After this city, Pope Francis will move onto New York and Philadelphia. In each place, hundreds of thousands of people are expected to crowd the streets, hoping to catch a glimpse of the man known as the people's pope.


In his final mass inside Cuba's holiest shrine, the pope called for a new revolution of tenderness, joy, and compassion.

Then he boarded his plane for the U.S. While onboard he tweeted, "Thank you to the Cuban people! Thank you from my heart."


In the U.S., millions were anticipating his arrival. All around Washington, the banners are hung, the grounds groomed, and the stages set. Store shelves are stocked with t-shirts, bobbleheads, and all things pope.


Safety is a top priority. Local officers will be deployed to protect a pope known for wading into crowds.

PHOTOS: Pope Francis makes historic trip to Cuba


The Secret Service has been preparing for months with drills. While they say there is no credible threat tied to the pope's visit, they note that they won't be taking any chances.

"It's all hands on deck," said Secret Service Director Joseph Clancy.

At the capitol, preps are being made for the pope's joint address to Congress; a first for any pope. Security around the capitol is very tight. So many streets are being closed, that many government workers are being told to work from home.

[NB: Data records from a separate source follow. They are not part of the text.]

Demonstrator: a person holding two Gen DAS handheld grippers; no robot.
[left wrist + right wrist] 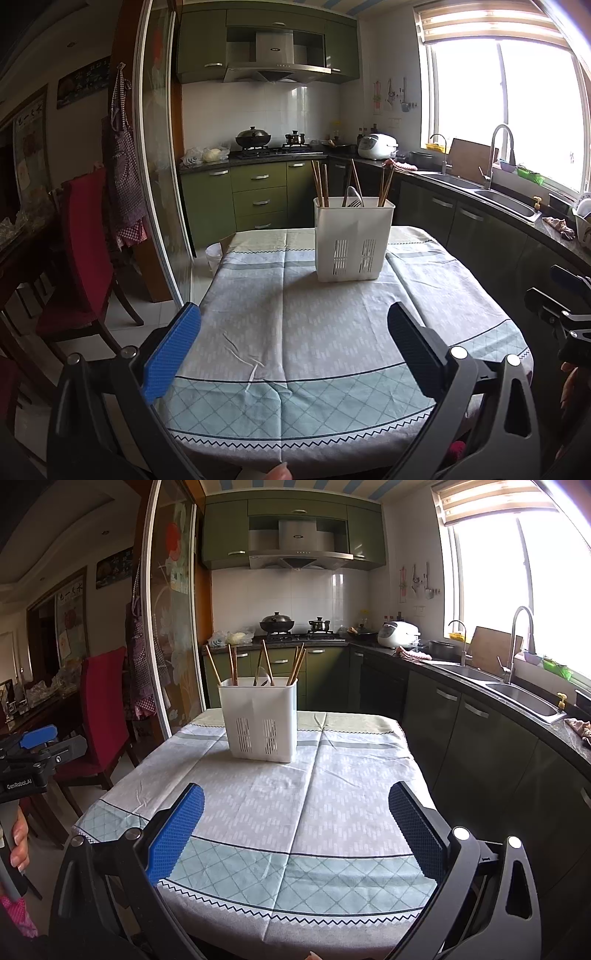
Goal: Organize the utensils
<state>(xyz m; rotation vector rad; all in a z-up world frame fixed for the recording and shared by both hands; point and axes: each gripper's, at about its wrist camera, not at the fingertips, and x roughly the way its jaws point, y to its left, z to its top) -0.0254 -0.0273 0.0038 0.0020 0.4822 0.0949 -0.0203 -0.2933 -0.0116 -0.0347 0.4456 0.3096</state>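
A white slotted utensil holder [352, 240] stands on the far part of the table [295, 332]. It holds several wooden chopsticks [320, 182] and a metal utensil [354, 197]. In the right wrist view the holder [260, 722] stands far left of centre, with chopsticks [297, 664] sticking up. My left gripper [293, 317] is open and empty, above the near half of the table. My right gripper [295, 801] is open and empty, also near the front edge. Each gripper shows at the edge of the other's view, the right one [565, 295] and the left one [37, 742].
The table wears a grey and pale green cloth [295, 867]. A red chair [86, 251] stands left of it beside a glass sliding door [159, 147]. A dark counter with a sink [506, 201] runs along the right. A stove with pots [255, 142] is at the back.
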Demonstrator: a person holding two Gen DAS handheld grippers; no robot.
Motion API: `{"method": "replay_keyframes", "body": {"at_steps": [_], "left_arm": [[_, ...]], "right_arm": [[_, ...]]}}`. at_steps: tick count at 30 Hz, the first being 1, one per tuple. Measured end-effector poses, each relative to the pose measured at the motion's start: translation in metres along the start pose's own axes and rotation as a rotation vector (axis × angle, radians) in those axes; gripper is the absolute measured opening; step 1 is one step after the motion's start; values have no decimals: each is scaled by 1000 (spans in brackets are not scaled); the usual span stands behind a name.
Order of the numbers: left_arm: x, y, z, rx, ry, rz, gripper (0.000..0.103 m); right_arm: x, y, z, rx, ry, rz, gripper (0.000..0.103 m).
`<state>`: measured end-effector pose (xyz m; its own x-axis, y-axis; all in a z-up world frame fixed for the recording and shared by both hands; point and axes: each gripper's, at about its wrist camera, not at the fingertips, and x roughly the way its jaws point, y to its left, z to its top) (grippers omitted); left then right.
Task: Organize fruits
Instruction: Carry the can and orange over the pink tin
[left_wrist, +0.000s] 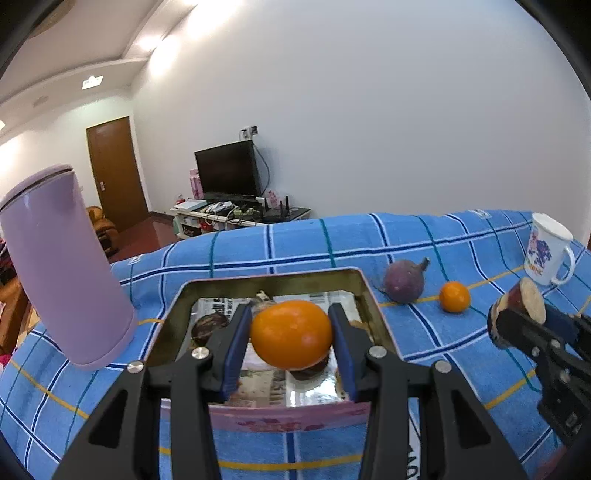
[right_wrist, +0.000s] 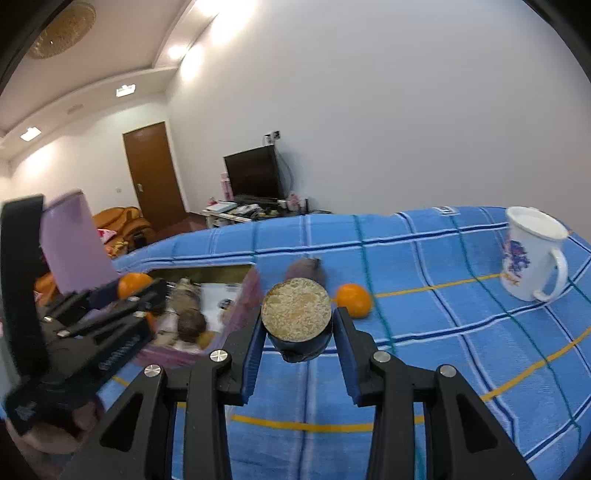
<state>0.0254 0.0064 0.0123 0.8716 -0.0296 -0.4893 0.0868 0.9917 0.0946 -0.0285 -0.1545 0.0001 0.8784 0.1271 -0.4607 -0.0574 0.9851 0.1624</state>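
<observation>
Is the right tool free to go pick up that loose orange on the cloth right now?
Probably not yet. The right tool is shut on a cut sugarcane piece, so its jaws are occupied. The path to the loose orange itself looks free, with nothing in between.

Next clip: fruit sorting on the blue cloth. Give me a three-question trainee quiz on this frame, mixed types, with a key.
1. True or false: the left claw holds an orange above the tin box.
2. What does the right claw grip? A) mug B) cut stalk piece C) bottle
3. How many oranges lie loose on the cloth?

Key: 1 true; 2 B, the cut stalk piece; 3 one, the loose orange.
</observation>
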Motion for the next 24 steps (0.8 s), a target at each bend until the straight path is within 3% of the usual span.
{"method": "replay_keyframes", "body": {"at_steps": [10,24], "left_arm": [[17,45,7,-102,26,67,45],[43,75,1,-127,84,175,45]], "right_arm": [[22,49,21,3,-3,101,39],[87,85,30,79,43,158,40]]}}
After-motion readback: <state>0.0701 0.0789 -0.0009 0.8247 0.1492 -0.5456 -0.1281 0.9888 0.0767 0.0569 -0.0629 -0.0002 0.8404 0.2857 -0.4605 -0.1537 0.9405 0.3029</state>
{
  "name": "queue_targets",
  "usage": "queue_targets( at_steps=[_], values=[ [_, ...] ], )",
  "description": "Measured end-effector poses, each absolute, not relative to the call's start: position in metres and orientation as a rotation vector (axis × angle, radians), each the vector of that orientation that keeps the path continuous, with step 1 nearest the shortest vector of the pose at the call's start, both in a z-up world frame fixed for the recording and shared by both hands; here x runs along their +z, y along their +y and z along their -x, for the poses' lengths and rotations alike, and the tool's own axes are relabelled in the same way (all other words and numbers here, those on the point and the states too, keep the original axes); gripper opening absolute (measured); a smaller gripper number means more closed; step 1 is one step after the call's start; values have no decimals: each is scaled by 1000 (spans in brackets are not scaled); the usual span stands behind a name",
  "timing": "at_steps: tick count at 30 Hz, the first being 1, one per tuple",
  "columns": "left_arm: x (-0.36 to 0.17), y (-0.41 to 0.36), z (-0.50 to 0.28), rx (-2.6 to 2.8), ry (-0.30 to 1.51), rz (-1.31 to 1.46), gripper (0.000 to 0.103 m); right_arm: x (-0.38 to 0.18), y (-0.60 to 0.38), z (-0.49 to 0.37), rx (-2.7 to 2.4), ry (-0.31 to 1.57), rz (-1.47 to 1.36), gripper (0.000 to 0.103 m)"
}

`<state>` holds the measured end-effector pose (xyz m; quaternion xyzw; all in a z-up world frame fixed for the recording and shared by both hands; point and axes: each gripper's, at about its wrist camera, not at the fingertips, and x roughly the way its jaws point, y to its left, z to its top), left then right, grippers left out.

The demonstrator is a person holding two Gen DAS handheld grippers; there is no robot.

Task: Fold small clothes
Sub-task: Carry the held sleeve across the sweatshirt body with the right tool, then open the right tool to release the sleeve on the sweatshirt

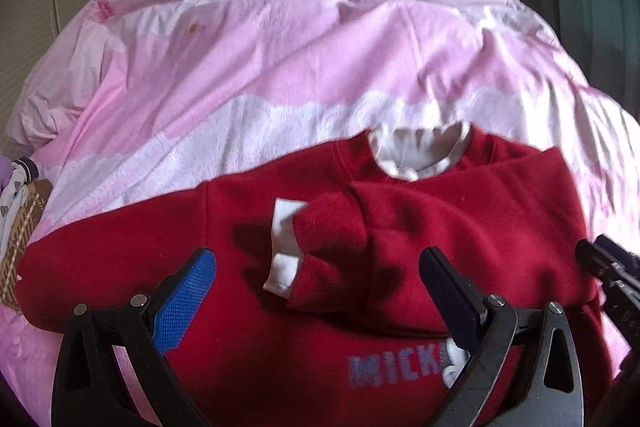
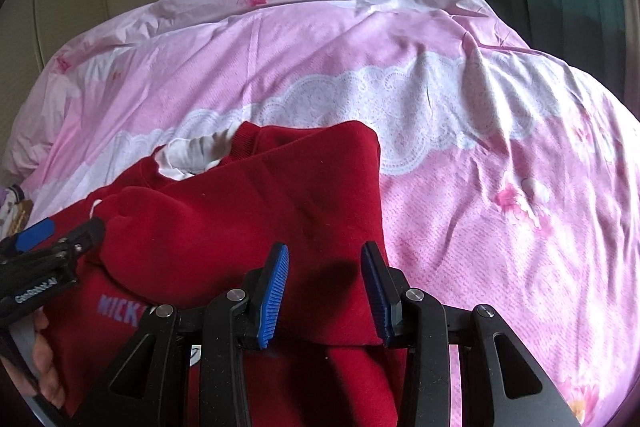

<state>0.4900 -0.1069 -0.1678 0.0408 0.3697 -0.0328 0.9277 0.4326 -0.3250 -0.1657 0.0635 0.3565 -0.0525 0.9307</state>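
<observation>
Here the red sweater (image 1: 280, 327) lies beneath both gaping, empty hand-held grippers, left (image 1: 316, 267) and right (image 2: 325, 263).

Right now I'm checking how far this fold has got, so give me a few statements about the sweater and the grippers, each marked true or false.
1. The red sweater lies on a pink bedcover. True.
2. Both sleeves are spread out flat to the sides. False: one sleeve is folded across the chest, its white cuff on the body.
3. The left gripper is clamped on the cuff. False: its jaws stand wide apart, the cuff lying loose between them.
4. A white collar shows at the neckline. True.
5. The right gripper has red fabric between its jaws. True, though whether the pads press on it cannot be told.
</observation>
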Motion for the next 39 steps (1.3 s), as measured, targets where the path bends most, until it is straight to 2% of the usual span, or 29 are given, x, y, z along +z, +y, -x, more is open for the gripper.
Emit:
queue_targets(
  at_steps=[5,7,10,23,27,39],
  values=[
    [-189,-100,-496,-42,819,-63,103,-177,-328,-438,-121,767,-125,40],
    [-193,-99,-497,-34,830,-68,103,-182,-328,-440,-137,785,-117,48],
    [-197,-98,-496,-32,830,-74,103,-191,-329,-444,-154,823,-104,52],
    [-152,-69,-455,-25,735,-106,103,-152,-313,-420,-118,738,-131,53],
    [-143,-22,-433,53,741,-89,103,-140,-282,-411,-54,709,-130,57],
    [-149,148,-389,221,715,233,102,-130,-139,-393,125,665,-112,57]
  ],
)
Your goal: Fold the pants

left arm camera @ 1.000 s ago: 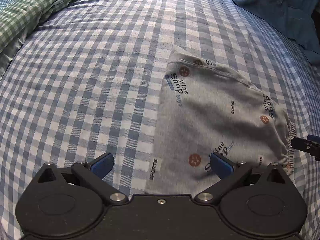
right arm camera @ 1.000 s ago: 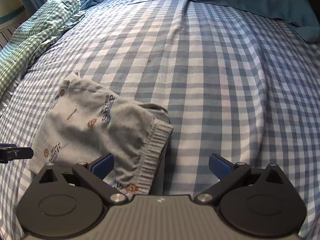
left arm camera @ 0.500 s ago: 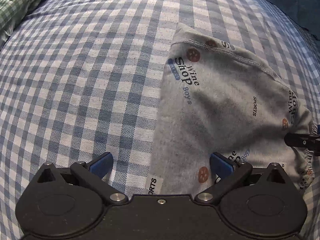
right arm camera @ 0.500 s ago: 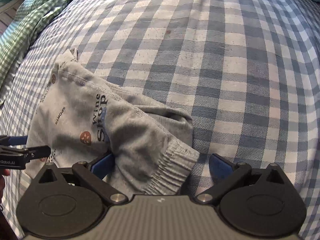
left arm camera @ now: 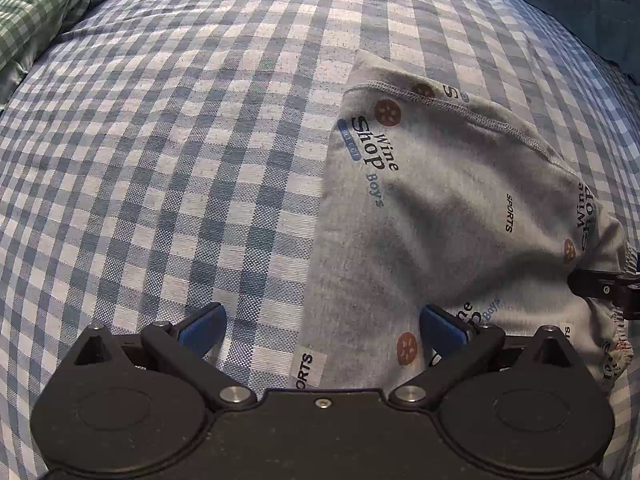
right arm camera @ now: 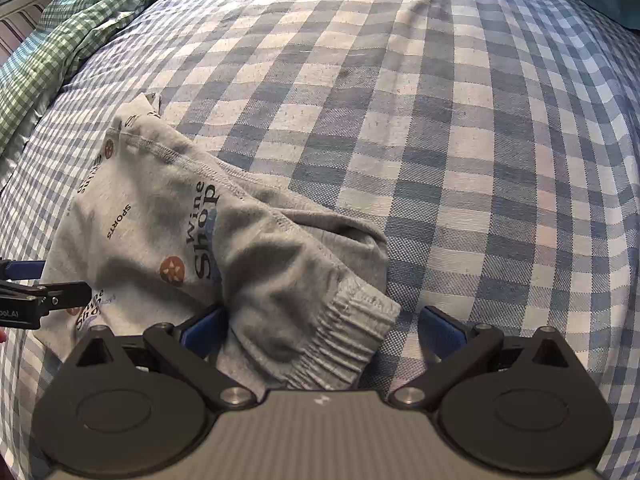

The pope will speak to Congress on Thursday. And on Wednesday, he will canonize a California saint on Wednesday -- Junipero Serra, founder of the California missions.

In 1987, ABC7 News interviewed Sister Mary Boniface Dyrda, a Franciscan nun in St. Louis, Missouri. Her sudden recovery from a mysterious disease in 1959 was certified by the Vatican as the miracle required to elevate Serra toward sainthood. She told us she prayed to Father Serra at the suggestion of the church's Franciscan Chaplin.

"You're praying, he said, you're praying to all kinds of saints, why don't you start praying to somebody else," she said. "They don't need the prayers, they are up there in heaven already, but just praying to Padre Serra. He's a Franciscan, he's a venerable, maybe we can get him beatified in some way."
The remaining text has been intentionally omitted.